Basically, they were trying to match me to a fair- haired, hazel-eyed donor. There were a couple of false starts after I'd already started the treatment with the hormone injections. After the second donation fell through, I was going to abandon the treatment, but the clinic told me of a new donor. She was dark-haired, dark-eyed, and didn't look anything like me. Did I mind?
Of course I didn't mind! So I was kept on the treatment for a little longer than normal, and I received, but without any hope that the egg transfer would work. Then three weeks later, I was pregnant.
I was about as elated as anyone can be, completely in disbelief. Although I'd been diagnosed with premature menopause aged 18, I'd known for a very long time before that I couldn't have any children. Since I was 13 or 14, I just knew, really. So to get to the age of 31 or 32 and be expecting a baby was just incredible.

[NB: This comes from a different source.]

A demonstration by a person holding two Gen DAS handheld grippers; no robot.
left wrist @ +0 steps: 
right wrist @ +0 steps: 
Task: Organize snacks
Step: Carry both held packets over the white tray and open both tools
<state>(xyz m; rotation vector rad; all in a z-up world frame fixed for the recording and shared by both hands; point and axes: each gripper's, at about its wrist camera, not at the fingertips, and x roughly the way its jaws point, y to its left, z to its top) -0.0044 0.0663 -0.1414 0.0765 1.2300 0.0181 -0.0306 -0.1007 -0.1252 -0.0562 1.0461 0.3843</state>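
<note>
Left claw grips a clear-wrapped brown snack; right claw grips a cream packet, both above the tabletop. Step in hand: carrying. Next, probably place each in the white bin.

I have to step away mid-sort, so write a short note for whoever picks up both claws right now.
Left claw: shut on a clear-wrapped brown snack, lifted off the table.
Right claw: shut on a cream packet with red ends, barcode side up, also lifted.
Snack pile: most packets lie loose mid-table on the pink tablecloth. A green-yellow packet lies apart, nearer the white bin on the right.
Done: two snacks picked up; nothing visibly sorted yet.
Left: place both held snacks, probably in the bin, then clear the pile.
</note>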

The result - if I may call him that! - is my son, who is now 17. My daughter, born through another attempt at a different clinic, is 13.
We had three eggs left over from the treatment, which were frozen, and two years after my son was born we had another attempt. It didn't work, and that really precluded any chances of my son having a 'full' genetic sibling. But we were so lucky to have a second healthy baby after that - another dark-haired baby, who looks very much like people on my husband's side of the family.
We discussed our children's origins with them pretty much as soon as they were able to sit up in a cot and listen to a story. We started off using a little booklet - the only one that was available - from the Donor Conception Network. We've always talked about it openly.
My daughter does now ask me questions about the egg donor. I have no information whatsoever for her, other than this person was obviously kind and generous enough to help us out, so she must be a fairly wonderful person. It involves so much invasive treatment, and at the end of it the donor may never see, never know, the person resulting from their generosity.
There might come a time when my daughter wants to know much more, and I would understand that feeling completely. I would have to deal with my own emotions at that point, because ultimately I'm the one who made the choices in the first place. I can't be defensive or angry about it - it is my responsibility. Of course, if I hadn't made those choices, then neither my daughter nor my son would have been born.
One thing to mention is that there are an awful lot of people out there who don't know who their parents really are. Non-paternity, for example - people not born of the father they always thought. I'm not hanging onto that particularly, but I do think it's worth taking into account when we say that children have got to know who both their parents are.
As for my children, they do know who their parents are, and I'm their mother. I don't worry about whether mannerisms or likes and dislikes come from me. My children are individuals - they don't have to be a reflection of me.
One thing that's helped is that we were part of a support network for people going through the IVF process using donated gametes. Thanks to this, we know parents who have been born through the same process, as well as their children. If there were any hint of my children feeling marginalised or alienated because of this, they would have people to talk to who would have dealt with very similar issues.
Overall, I think that transparency is very important. We know people with donor-conceived children who have chosen not to tell their children, and not to tell their immediate family. Everyone deals with things as best they can, but I do disagree very strongly with that approach. That kind of secrecy would imply that there is something to hide, some source of shame.
Maybe the people who do that are trying to hide their own unresolved issues about infertility. Yes, infertility is so very hard to deal with, but perhaps we make it harder for ourselves if we do things like that. At the same time, maybe that's easy for me to say, now that I have two wonderful children.